- [Work to complete]: I need the number of lines in the listing below that contain "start", and only that number.

- [Collected material]:

════════════════════

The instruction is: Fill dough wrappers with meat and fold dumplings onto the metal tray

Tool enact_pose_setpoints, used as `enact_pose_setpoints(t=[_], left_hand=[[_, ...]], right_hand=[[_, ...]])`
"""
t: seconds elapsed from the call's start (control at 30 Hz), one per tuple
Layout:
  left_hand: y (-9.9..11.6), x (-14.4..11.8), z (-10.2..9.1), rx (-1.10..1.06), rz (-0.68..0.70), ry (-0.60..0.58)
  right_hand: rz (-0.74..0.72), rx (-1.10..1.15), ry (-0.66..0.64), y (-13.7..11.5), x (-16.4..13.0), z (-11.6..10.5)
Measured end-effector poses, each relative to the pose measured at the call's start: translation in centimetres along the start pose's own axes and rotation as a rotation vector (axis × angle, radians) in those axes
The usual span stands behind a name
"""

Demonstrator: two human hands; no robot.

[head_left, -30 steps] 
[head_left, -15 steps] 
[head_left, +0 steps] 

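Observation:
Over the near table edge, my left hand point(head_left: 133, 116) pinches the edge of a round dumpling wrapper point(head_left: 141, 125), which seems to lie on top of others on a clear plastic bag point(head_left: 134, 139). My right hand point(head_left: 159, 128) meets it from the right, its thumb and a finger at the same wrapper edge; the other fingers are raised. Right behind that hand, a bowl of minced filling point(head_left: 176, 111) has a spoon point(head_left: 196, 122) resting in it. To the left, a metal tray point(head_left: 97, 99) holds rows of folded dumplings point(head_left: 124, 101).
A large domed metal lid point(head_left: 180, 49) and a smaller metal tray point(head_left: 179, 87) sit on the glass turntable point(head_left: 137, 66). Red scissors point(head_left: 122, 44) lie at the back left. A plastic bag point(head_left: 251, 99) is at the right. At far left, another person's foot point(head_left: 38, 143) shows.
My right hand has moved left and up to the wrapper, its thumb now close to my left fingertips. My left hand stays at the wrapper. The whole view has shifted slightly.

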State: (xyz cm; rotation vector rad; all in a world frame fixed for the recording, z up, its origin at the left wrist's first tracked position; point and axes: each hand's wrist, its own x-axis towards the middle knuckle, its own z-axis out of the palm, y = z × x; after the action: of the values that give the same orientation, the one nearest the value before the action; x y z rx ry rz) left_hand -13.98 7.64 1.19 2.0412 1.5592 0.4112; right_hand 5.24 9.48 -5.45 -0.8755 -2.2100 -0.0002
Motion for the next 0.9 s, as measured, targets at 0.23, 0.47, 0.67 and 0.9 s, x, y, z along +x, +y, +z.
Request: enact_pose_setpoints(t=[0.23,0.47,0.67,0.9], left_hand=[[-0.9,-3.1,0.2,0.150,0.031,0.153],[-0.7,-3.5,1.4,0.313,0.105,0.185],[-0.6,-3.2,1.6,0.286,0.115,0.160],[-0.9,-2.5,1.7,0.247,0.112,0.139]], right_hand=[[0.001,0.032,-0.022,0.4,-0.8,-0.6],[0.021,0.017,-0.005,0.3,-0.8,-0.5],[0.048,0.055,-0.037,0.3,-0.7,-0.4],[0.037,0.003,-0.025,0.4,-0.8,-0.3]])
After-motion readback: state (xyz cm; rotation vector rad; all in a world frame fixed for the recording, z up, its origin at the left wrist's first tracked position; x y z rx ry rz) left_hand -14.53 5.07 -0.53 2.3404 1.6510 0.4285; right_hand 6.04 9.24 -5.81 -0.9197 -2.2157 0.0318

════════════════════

- [Finished task]: 2